Through the opened door of the tower room came suddenly the voice of Joseph, “You can sleep for the rest of the night, father,” he said. “I will sound the Heynal at every hour; the hourglass is plain to read and I shall make no error.”

“It was lucky to hit upon a night when they were together,” thought Peter. “We can bind the old one and make the young one show us the way to the prize.”

Joseph had just spread a manuscript before him on the table in the tower room and had moved a taper close to it to begin reading, when he heard a sudden noise just outside the door. Turning about sharply, he was just in time to see the door thrown violently open, and then three men rushed toward him before he could even assume a defensive attitude; he was absolutely powerless. One man held his arms as closely gripped as in a vise, while the two others leaped upon Pan Andrew as he rose, dazed with astonishment, from the little bed.

A fourth man stood in the doorway. His hands were at his hips and he laughed merrily. “Ho—ho—my merry singing birds,” he said. “We meet again high up above the noisy world where none can come to disturb us.” Then his brows darkened and he asked, “Do you know why I am here?”

Joseph shuddered. This man was the same that had met his father on the first day that he had seen Krakow—this was the man that had incited the crowd in the Rynek to stone his people—this was the voice that he had heard while he lay bound hand and foot in the small room of his lodgings. But at the same time he wondered what had brought the man back to the city. He had already obtained the prize, Joseph thought, after the risk and danger of the first trial. Was it, perhaps, that he wished to avenge himself upon his father for the incident of the cart?

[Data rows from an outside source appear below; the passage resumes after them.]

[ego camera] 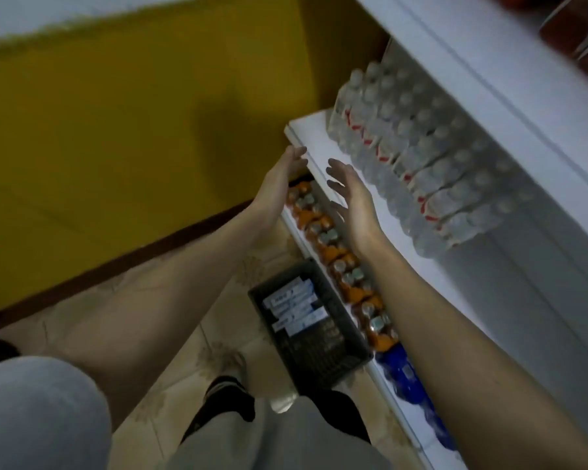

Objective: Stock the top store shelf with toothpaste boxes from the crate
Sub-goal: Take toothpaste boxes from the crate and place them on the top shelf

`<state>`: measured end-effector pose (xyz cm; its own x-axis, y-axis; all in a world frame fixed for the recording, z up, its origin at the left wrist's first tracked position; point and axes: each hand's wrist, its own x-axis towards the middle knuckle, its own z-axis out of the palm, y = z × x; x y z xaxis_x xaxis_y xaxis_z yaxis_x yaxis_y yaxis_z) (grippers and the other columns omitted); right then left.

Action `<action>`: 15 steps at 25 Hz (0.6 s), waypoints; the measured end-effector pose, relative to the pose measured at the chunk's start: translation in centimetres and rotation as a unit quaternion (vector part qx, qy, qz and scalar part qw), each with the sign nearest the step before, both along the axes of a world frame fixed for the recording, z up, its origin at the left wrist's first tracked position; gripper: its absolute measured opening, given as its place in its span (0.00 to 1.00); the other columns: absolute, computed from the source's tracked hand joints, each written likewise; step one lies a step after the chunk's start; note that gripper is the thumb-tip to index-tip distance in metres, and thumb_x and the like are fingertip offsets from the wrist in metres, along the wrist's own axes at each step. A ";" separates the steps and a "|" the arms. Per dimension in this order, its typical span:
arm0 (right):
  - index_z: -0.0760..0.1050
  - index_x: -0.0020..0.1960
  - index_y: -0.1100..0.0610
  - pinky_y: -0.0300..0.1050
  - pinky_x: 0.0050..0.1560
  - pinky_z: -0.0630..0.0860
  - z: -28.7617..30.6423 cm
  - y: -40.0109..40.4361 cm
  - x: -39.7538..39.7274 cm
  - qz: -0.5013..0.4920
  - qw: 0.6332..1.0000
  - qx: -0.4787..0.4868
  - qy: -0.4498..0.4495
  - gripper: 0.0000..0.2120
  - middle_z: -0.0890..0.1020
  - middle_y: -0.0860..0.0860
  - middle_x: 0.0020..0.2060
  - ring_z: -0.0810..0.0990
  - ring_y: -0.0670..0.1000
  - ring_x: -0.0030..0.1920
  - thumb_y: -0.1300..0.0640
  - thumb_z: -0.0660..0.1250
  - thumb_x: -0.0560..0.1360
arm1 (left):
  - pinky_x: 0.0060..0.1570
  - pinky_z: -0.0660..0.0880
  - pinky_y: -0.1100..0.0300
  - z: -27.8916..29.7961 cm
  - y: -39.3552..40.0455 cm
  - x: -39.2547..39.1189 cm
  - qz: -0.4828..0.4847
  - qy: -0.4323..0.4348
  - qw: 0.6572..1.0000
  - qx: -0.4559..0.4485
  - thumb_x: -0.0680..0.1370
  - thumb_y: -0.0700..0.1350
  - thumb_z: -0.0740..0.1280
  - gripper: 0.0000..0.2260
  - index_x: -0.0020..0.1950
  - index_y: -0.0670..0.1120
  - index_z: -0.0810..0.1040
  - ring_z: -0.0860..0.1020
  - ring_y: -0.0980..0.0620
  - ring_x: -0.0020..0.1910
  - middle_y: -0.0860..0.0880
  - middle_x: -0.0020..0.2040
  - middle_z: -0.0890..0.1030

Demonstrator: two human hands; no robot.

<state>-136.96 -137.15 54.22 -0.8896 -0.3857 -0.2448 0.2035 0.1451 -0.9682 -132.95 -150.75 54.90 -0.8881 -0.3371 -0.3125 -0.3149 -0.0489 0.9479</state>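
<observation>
One head-worn wide-angle view looks steeply down from standing height, close beside the white shelves (404,212) at right, the tiled floor (190,354) far below.

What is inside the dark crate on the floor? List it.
The crate holds several white and blue toothpaste boxes at its far end. Anything beneath them is covered, and the print is too blurred to read.

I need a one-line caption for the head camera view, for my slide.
Both empty hands, left and right, open above the floor crate of toothpaste boxes.
</observation>
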 end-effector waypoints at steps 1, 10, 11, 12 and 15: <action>0.69 0.73 0.49 0.43 0.67 0.71 -2.2 0.5 0.5 0.002 0.999 0.001 -0.040 0.23 0.77 0.45 0.64 0.75 0.44 0.63 0.42 0.50 0.83 | 0.64 0.68 0.64 -1.6 1.0 0.5 -0.002 -0.021 1.000 0.018 0.84 0.59 0.46 0.25 0.74 0.49 0.68 0.74 0.64 0.57 0.51 0.69 0.74; 0.70 0.71 0.53 0.36 0.51 0.78 -24.9 6.2 5.9 0.009 0.964 0.070 -0.257 0.20 0.80 0.45 0.57 0.80 0.37 0.52 0.47 0.50 0.85 | 0.63 0.72 0.60 -26.1 7.5 6.0 0.057 -0.277 0.950 0.133 0.84 0.57 0.52 0.22 0.71 0.47 0.71 0.75 0.51 0.63 0.48 0.68 0.74; 0.71 0.70 0.54 0.41 0.56 0.78 -28.0 6.9 6.9 0.011 0.956 0.085 -0.281 0.20 0.79 0.48 0.59 0.80 0.41 0.55 0.47 0.51 0.85 | 0.67 0.68 0.56 -29.2 8.5 7.2 0.065 -0.319 0.934 0.149 0.84 0.57 0.52 0.23 0.74 0.47 0.69 0.71 0.48 0.69 0.47 0.71 0.72; 0.71 0.70 0.54 0.47 0.62 0.76 -31.3 7.6 7.8 0.010 0.946 0.103 -0.307 0.20 0.78 0.50 0.62 0.79 0.47 0.60 0.47 0.53 0.84 | 0.66 0.68 0.56 -32.2 9.5 8.6 0.080 -0.351 0.917 0.172 0.84 0.58 0.51 0.24 0.75 0.47 0.67 0.69 0.47 0.70 0.47 0.71 0.71; 0.73 0.67 0.47 0.53 0.66 0.70 -41.3 10.0 10.6 0.018 0.916 0.177 -0.359 0.19 0.78 0.51 0.62 0.76 0.54 0.63 0.42 0.57 0.81 | 0.38 0.73 0.73 -42.1 12.4 12.1 0.130 -0.375 0.891 0.222 0.84 0.56 0.52 0.22 0.72 0.46 0.70 0.78 0.56 0.53 0.49 0.62 0.77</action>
<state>-126.39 -127.14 12.89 -0.4387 -0.1948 -0.8773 0.7582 0.4438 -0.4777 -120.88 -138.31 12.78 -0.2835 -0.1970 -0.9385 -0.7744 -0.5302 0.3452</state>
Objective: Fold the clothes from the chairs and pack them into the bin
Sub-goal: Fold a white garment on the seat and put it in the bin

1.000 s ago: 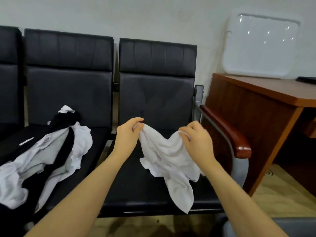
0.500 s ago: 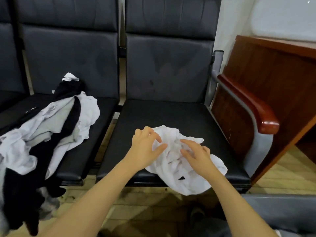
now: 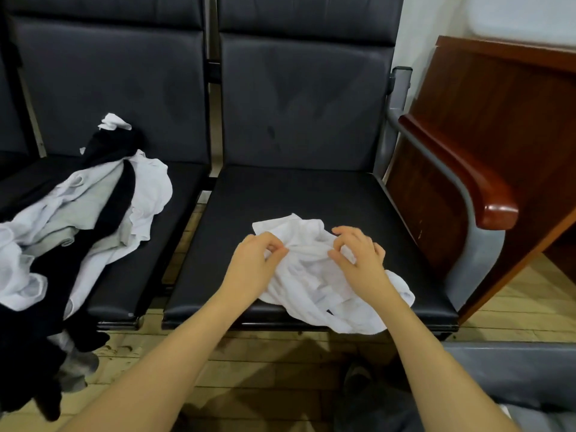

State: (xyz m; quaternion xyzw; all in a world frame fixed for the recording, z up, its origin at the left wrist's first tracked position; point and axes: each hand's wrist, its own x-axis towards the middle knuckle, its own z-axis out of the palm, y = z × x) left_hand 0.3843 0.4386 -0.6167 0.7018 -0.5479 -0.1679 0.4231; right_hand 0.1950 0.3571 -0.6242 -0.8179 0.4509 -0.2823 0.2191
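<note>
A crumpled white garment [image 3: 314, 285] lies on the seat of the right black chair [image 3: 299, 194], partly hanging over its front edge. My left hand [image 3: 252, 260] pinches a fold of the cloth at its upper left. My right hand [image 3: 358, 260] rests on the cloth with curled fingers pinching it near the middle. A heap of white, grey and black clothes [image 3: 78, 219] sprawls over the left chair [image 3: 124, 98] and spills down toward the floor. A grey bin's rim [image 3: 511, 369] shows at the lower right.
A red-brown wooden armrest [image 3: 464, 173] borders the right chair. Beyond it stands a wooden desk [image 3: 505, 101]. The floor [image 3: 265, 369] is light wooden planks, with a dark shoe [image 3: 358, 378] near the bin.
The white garment went from held up in the air to lying on the seat. Both hands came down with it and now pinch its folds. The view tilted downward.
</note>
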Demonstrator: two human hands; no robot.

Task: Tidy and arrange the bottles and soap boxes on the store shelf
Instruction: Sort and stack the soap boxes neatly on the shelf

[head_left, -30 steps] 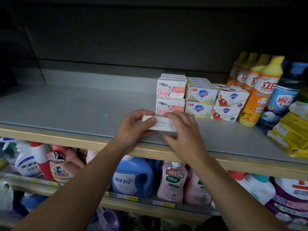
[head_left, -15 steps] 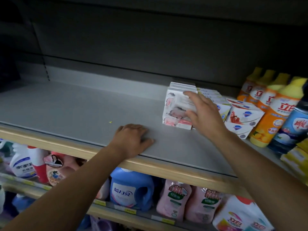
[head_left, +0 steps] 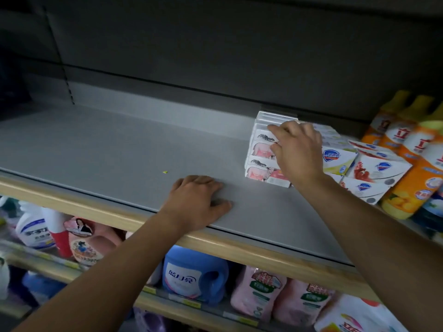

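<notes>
Pink-and-white soap boxes (head_left: 260, 149) stand stacked two high in rows at the right of the grey shelf (head_left: 107, 144). My right hand (head_left: 297, 152) is on the front upper box, with thumb and forefinger pinching its front face. My left hand (head_left: 199, 202) lies palm down on the shelf near the front edge and holds nothing. Right of the pink stack are yellow-green soap boxes (head_left: 335, 159), then tilted red-and-white soap boxes (head_left: 376, 166). A row of orange bottles with yellow caps (head_left: 412, 188) runs along the far right.
The shelf's wooden front edge (head_left: 72, 204) runs across below my left hand. A small yellow speck (head_left: 165, 172) lies on the shelf. Below are a blue detergent jug (head_left: 191, 276), pink refill pouches (head_left: 259, 291) and a white spray bottle (head_left: 33, 231).
Both hands held a white soap box at the shelf's front edge. My right hand carried it to the pink stack and now rests on the front upper box. My left hand let go and lies flat.
</notes>
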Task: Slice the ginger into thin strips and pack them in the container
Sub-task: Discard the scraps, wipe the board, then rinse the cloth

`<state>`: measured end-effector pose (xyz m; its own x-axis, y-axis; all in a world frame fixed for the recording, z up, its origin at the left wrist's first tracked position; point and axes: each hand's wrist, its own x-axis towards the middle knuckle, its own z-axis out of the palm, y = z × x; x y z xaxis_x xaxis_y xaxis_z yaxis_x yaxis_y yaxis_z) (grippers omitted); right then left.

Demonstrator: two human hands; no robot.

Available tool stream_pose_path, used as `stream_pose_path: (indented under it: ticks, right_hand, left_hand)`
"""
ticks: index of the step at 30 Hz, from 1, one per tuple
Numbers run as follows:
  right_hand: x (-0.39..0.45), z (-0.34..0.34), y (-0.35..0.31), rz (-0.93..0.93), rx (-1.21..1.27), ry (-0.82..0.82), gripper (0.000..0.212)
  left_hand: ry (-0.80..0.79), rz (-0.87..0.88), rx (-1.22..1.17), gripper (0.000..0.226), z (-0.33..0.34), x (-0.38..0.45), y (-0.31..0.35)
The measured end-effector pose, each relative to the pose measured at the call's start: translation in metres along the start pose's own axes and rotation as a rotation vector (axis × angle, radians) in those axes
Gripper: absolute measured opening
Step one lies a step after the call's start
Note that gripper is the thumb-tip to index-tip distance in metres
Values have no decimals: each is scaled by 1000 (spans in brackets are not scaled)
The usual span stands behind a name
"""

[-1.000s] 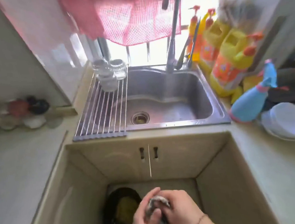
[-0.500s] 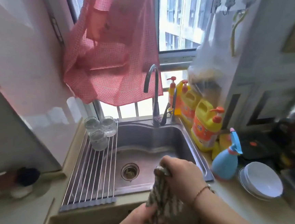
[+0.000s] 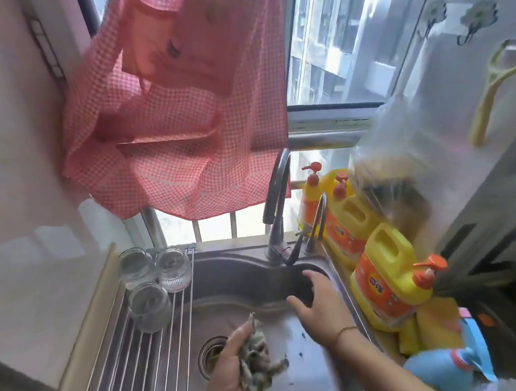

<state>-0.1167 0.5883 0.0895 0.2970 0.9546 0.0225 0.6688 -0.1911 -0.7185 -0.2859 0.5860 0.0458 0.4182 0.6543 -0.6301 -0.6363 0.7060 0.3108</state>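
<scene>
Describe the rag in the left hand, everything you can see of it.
The rag is a crumpled, bunched cloth, grey-green with pale streaks, looking wet and limp. The left hand grips it over the steel sink, near the drain; loose ends stick up and out sideways. Nothing else touches it.

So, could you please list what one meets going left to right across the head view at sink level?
Drying rack → drain → left hand holding a cloth → right hand → yellow detergent bottle.

Pink checked cloth [image 3: 181, 114], yellow bottles [image 3: 388, 274]
</scene>
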Motion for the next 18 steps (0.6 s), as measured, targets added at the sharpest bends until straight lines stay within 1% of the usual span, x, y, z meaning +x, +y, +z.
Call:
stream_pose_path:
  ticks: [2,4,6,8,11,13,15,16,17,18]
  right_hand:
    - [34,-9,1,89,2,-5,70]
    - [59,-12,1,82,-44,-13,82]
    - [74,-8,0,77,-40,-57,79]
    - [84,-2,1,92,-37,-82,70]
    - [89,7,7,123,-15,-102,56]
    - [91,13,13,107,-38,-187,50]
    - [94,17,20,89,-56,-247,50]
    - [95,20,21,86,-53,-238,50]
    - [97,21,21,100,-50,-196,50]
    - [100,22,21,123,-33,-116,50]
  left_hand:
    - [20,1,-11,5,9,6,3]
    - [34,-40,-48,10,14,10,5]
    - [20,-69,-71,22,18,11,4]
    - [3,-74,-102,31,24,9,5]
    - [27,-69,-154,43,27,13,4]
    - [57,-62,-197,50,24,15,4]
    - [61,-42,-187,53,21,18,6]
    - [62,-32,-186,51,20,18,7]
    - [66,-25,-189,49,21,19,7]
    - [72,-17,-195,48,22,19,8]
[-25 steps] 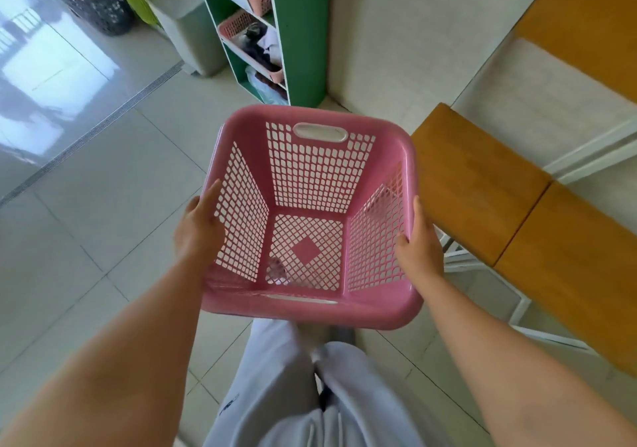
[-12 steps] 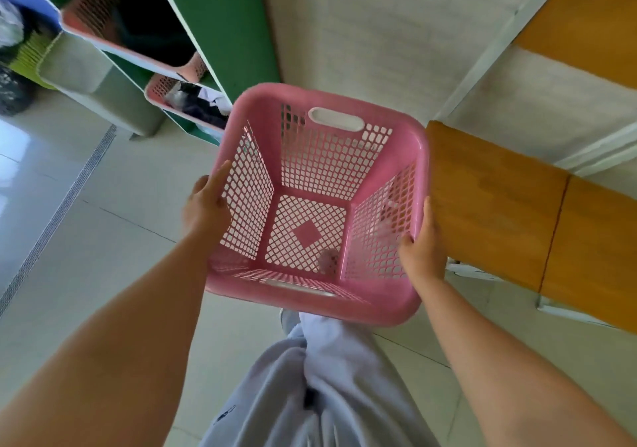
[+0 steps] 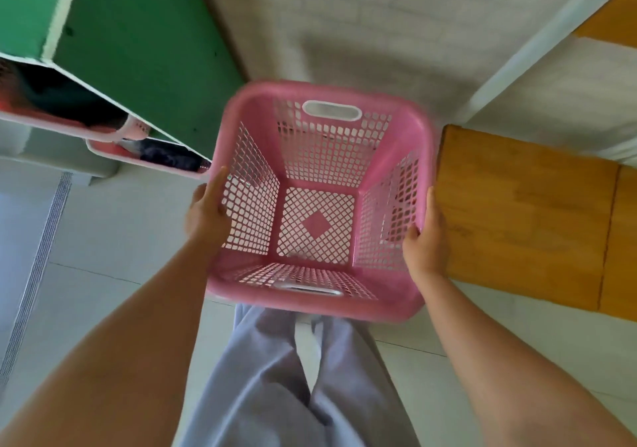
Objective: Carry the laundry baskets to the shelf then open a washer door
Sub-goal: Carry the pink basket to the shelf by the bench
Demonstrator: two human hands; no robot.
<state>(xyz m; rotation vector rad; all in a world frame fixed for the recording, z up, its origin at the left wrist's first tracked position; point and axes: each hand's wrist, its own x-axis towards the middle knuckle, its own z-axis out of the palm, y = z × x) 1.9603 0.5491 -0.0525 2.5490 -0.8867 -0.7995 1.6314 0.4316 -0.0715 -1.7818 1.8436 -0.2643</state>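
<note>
You are holding the empty pink basket (image 3: 320, 201) out in front of you over the tiled floor (image 3: 113, 239), off any surface. Your left hand (image 3: 206, 212) is pressing flat against its left wall, fingers extended along the rim; your right hand (image 3: 424, 236) is curling around its right rim, fingers tucked through the lattice. Compared with a second ago, the green shelf (image 3: 144, 50) is filling far more of the upper left, and the basket's left edge is now just beside the shelf's front corner, near the pink baskets (image 3: 138, 143) already sitting in its compartments. The wooden bench (image 3: 524, 212) is lying close to the right rim. So you are closing in on the shelf, and placement looks like the next step; no washer is in view yet.
</note>
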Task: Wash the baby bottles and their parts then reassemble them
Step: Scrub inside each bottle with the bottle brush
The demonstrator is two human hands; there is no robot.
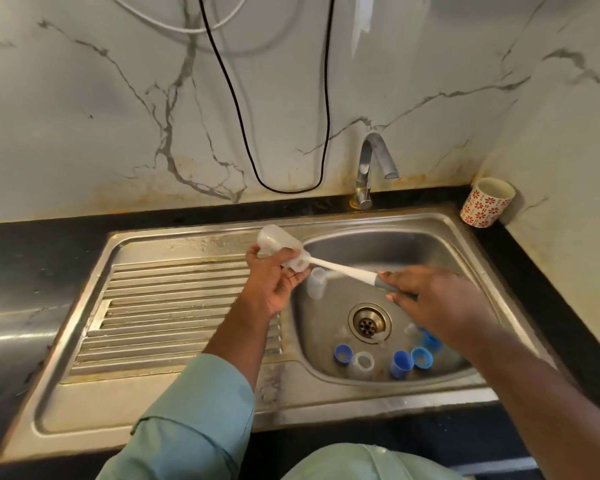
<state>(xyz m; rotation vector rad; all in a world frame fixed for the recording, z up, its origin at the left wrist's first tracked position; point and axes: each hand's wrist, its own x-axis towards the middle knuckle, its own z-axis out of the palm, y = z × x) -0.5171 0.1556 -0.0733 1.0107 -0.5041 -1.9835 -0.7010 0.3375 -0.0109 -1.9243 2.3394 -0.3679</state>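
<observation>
The clear baby bottle [278, 244] is held tilted above the left edge of the sink basin, its base up toward the wall and its mouth pointing down to the right. The left hand [271, 282] has its grip clamped round the bottle's lower part, fingers curled under it and thumb on the near side. A bottle brush [340, 268] runs into the bottle's mouth — its white shaft crosses over the basin to a grey handle end. The right hand [426, 299] has its grip closed on that handle, fingers wrapped over it.

Just below the bottle's mouth, a second clear bottle [316, 283] stands in the basin against its left wall. Around the drain [369, 322] lie the loose parts: a blue cap [342, 353] at the near left, a clear ring [363, 362] touching it on the right, then another blue cap [401, 365] and a lighter blue ring [422, 357] just beside each other, and one more blue piece [432, 339] partly hidden under the right forearm. Some small clear pieces near the drain are too faint to name.

The steel sink [187, 420] has a ribbed draining board [174, 306] on the left. A tap [373, 168] stands behind the basin — no water shows at its spout. On the dark worktop [21, 251], in the right corner, sits a white cup with red flowers [486, 202]. A black cable [243, 133] hangs in a loop down the marbled wall.
</observation>
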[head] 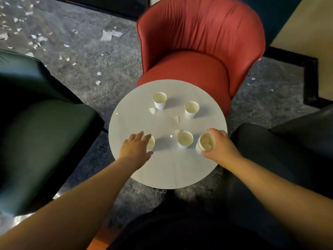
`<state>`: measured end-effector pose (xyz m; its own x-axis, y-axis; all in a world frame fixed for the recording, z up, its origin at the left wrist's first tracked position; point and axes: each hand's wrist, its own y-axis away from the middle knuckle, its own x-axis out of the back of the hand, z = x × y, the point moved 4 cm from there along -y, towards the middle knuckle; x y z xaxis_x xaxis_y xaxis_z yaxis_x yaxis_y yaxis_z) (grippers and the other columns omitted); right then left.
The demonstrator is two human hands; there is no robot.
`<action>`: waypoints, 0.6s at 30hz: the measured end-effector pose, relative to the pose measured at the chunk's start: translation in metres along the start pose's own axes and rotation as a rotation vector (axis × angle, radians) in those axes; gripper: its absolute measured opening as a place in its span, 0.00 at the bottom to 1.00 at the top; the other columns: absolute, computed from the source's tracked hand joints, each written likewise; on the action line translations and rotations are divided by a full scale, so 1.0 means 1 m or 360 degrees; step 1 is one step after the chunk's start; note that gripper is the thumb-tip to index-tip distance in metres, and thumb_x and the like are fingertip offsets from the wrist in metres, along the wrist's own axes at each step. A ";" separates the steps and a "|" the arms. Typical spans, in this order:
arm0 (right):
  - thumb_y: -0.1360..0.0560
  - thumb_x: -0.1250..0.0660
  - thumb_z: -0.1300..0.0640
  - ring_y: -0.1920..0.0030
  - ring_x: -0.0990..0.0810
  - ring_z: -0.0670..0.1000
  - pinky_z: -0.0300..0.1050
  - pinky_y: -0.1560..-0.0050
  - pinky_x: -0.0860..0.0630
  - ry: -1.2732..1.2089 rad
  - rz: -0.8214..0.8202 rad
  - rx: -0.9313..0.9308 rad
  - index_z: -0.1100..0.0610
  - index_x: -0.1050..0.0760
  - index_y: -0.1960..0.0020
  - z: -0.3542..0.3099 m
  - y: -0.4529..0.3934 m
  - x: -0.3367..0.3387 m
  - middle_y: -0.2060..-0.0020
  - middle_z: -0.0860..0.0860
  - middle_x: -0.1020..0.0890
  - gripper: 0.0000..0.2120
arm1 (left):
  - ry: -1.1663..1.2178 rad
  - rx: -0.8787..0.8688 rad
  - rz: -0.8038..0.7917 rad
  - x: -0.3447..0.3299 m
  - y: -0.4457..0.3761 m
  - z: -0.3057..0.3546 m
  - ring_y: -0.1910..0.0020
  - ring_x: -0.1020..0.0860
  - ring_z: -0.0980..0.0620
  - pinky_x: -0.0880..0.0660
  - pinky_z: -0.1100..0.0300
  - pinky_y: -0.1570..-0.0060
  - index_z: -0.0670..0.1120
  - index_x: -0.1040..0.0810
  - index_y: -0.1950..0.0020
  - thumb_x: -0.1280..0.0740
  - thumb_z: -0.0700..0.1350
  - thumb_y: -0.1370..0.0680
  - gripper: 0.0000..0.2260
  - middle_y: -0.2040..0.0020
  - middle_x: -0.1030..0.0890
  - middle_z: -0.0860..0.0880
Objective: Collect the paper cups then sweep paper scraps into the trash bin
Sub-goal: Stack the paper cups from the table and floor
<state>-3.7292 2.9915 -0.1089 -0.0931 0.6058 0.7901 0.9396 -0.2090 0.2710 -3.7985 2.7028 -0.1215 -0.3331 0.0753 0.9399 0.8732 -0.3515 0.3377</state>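
Several white paper cups stand on a small round white table (162,170). My right hand (219,145) grips a stack of cups (205,142) at the table's right edge, fingers curled round it. My left hand (137,147) reaches over a cup (151,142) at the left, its fingers lying on the rim; most of that cup is hidden. One cup (184,139) stands between my hands. Two more cups (159,100) (191,109) stand farther back. Small paper scraps (152,110) (177,119) lie on the tabletop.
A red armchair (200,44) stands behind the table, a dark green chair (41,123) to the left and a black chair (292,141) to the right. Many paper scraps (110,35) litter the grey carpet at the back left.
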 end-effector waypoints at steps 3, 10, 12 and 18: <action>0.36 0.24 0.47 0.46 0.27 0.53 0.42 0.53 0.30 0.0011 -0.0006 -0.0085 0.47 0.36 0.36 0.006 -0.012 -0.010 0.44 0.50 0.32 0.33 | -0.0030 -0.0075 -0.0109 -0.009 -0.021 -0.007 0.26 0.40 0.45 0.37 0.49 0.31 0.54 0.46 0.22 0.32 0.58 0.24 0.35 0.22 0.43 0.48; 0.37 0.24 0.46 0.44 0.26 0.53 0.41 0.52 0.31 0.0019 -0.0005 -0.0246 0.44 0.37 0.35 0.030 -0.035 -0.027 0.39 0.51 0.31 0.36 | -0.0024 -0.0144 -0.0278 -0.041 -0.056 -0.004 0.24 0.44 0.43 0.36 0.49 0.30 0.55 0.50 0.21 0.28 0.55 0.26 0.41 0.20 0.51 0.48; 0.37 0.23 0.47 0.43 0.26 0.53 0.41 0.52 0.32 0.0025 0.0002 -0.0259 0.45 0.37 0.34 0.035 -0.043 -0.029 0.39 0.51 0.31 0.37 | -0.0025 -0.0145 -0.0334 -0.048 -0.063 -0.002 0.24 0.44 0.43 0.35 0.48 0.31 0.54 0.50 0.21 0.28 0.53 0.25 0.40 0.20 0.52 0.48; 0.37 0.22 0.47 0.41 0.26 0.55 0.42 0.50 0.31 0.0036 -0.0048 -0.0268 0.47 0.40 0.31 0.048 -0.063 -0.033 0.36 0.52 0.33 0.41 | 0.0135 -0.0108 -0.0367 -0.053 -0.080 0.001 0.27 0.41 0.46 0.30 0.50 0.36 0.53 0.43 0.23 0.30 0.45 0.23 0.33 0.23 0.44 0.49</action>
<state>-3.7700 3.0213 -0.1785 -0.1296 0.5966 0.7920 0.8681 -0.3178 0.3814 -3.8500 2.7274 -0.1985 -0.5520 0.0835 0.8296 0.7455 -0.3962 0.5359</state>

Joseph made a motion as if to cross himself at thought of this, for here they were high up in the air above the city, and nothing would be easier than to hurl a man from the summit into the graveyard below and none would know of it until morning came and they found the lifeless victim.

Pan Andrew, however, looked at the intruder steadily. “No,” he said, very deliberately, “I do not know why you are here. But I do know you now, Peter of the Button Face, sometimes called Bogdan—it is strange that I did not recognize you that morning when you threatened me.”

Peter took notice in no way of Pan Andrew’s latter statement. He heard only the negative answer. Apparently he had not expected it.

“You do not? You lie! . . . Do you think that I do not know everything?” He pushed his way in and held the candle close to the prisoner’s face. “I say to you that I have come all this way to get what I want; I have the means for doing it, too, and I have men in this company that would rather see a dog like you dead than alive. Now come—if you value your skin. Where have you hidden the Great Tarnov Crystal?”

Joseph leaped with a thrill. This, then, was the prize that they had brought from the Ukraine—a crystal, the “Great Tarnov Crystal,” whose loss the father had not ceased to mourn. But, after all, was a crystal something that men valued so highly? If it were a diamond or a precious stone there might be some reason for so much covetousness, but a mere crystal—why, he himself knew caves in the Ukraine where one might knock rock crystals from the walls. But perhaps this had a certain significance.